Carbon isoscapes of rodent diets in the Great Plains USA deviate from regional gradients in C4 grass abundance due to a preference for C3 plant resources

2019 
Abstract Diet is an ecological attribute that species may adjust to cope with changing environments and may indicate how a population responds to changes in resource availability. In the Great Plains, plants utilizing the C 4 photosynthetic pathway may increase in abundance in the future because of their high tolerance for warm and dry environments, which are projected to increase. How increased C 4 abundance will influence grassland food webs remains unknown. Here, we evaluate how rodent diets vary relative to C 4 plant biomass at the regional scale of the southern Great Plains in the U.S. We measured δ 13 C values of hair from 534 individuals of 14 rodent species. Resulting isoscapes of δ 13 C values were statistically compared to three proxies for local abundance of C 4 grasses across the region.

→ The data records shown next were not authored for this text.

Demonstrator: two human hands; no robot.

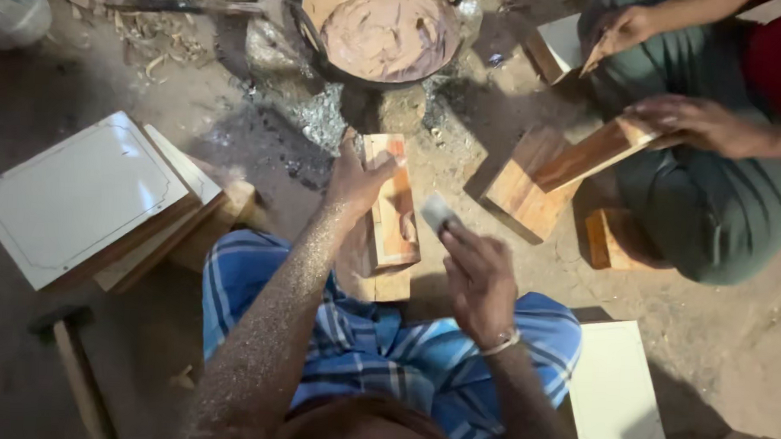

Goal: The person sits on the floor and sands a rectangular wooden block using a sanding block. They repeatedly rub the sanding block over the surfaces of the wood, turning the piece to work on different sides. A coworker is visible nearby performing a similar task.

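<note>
Sitting on the dusty floor in our blue checked cloth, we are partway through coating a wooden block that lies lengthwise just past our knees, on top of a second piece of wood. Judging by how it looks, the block's upper face is only part covered: pale patches of filler sit along it, with bare orange wood between them, so spreading seems begun and not finished. The largest thing near us is the stack of white-faced boards at our left, and a single white board lies at our right knee. Ahead stands the round pan of pinkish-brown paste, close to the far end of the block, with grey ash or debris about its base. Across from us another person in green cloth works their own wooden pieces with both hands, near our block but apart from it. Our left hand lies closed over the block's far left edge, steadying it. Our right hand hovers just beside the block, fingers pinched on a small flat grey scraper. A mallet lies by our left leg. Nothing blocks the way between the pan and the block.
</note>
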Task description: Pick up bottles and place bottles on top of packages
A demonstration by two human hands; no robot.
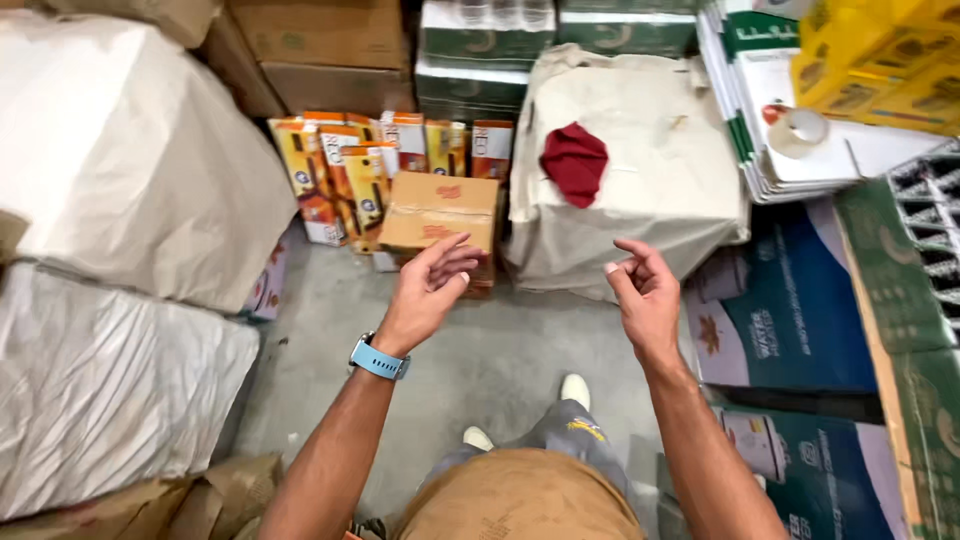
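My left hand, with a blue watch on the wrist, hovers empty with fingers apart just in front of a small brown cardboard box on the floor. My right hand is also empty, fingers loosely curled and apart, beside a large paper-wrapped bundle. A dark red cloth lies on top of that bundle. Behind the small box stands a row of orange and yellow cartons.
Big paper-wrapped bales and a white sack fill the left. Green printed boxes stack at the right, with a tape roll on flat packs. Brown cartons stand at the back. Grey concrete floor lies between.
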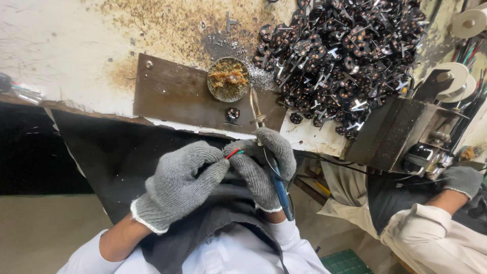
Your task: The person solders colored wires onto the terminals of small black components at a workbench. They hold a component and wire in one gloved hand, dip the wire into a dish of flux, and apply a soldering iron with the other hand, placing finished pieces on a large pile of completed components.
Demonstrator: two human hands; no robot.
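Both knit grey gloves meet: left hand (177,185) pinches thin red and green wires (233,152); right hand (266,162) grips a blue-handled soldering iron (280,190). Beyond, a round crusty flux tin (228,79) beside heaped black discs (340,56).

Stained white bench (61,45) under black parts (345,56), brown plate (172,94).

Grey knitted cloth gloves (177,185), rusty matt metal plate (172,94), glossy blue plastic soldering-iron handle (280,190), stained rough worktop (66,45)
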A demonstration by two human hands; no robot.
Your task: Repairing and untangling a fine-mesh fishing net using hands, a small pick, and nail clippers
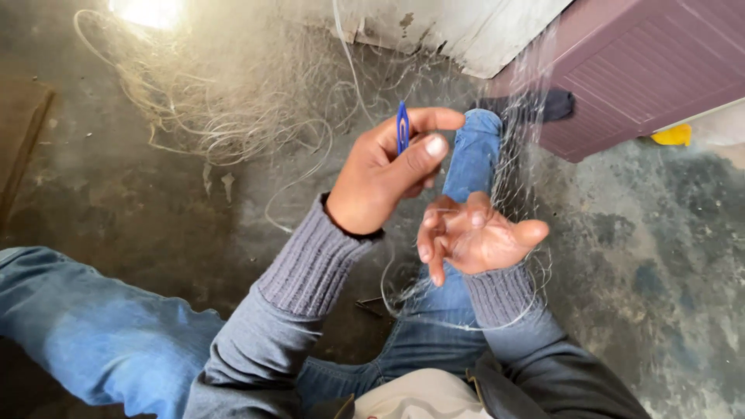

Overall, diets of most rodent species were dominated by C 3 -derived resources with a few species relying on C 4 resources. Ordinary least squares linear regressions indicate that proxies for regional abundance of C 4 grasses explain very little of the variance in δ 13 C values in hair for the entire rodent community, however the isoscape of rodent hair δ 13 C values does broadly correspond to that for δ 13 C values of soil organic matter. The difference between median δ 13 C values of granivores and folivores is significantly and highly correlated with SOM δ 13 C values. Results from this study can be used as a baseline for characterizing dietary shifts in response to environmental change both in the geological past and in the future, and they identify which dietary categories may be most sensitive to future changes in the regional abundance of C 4 grasses.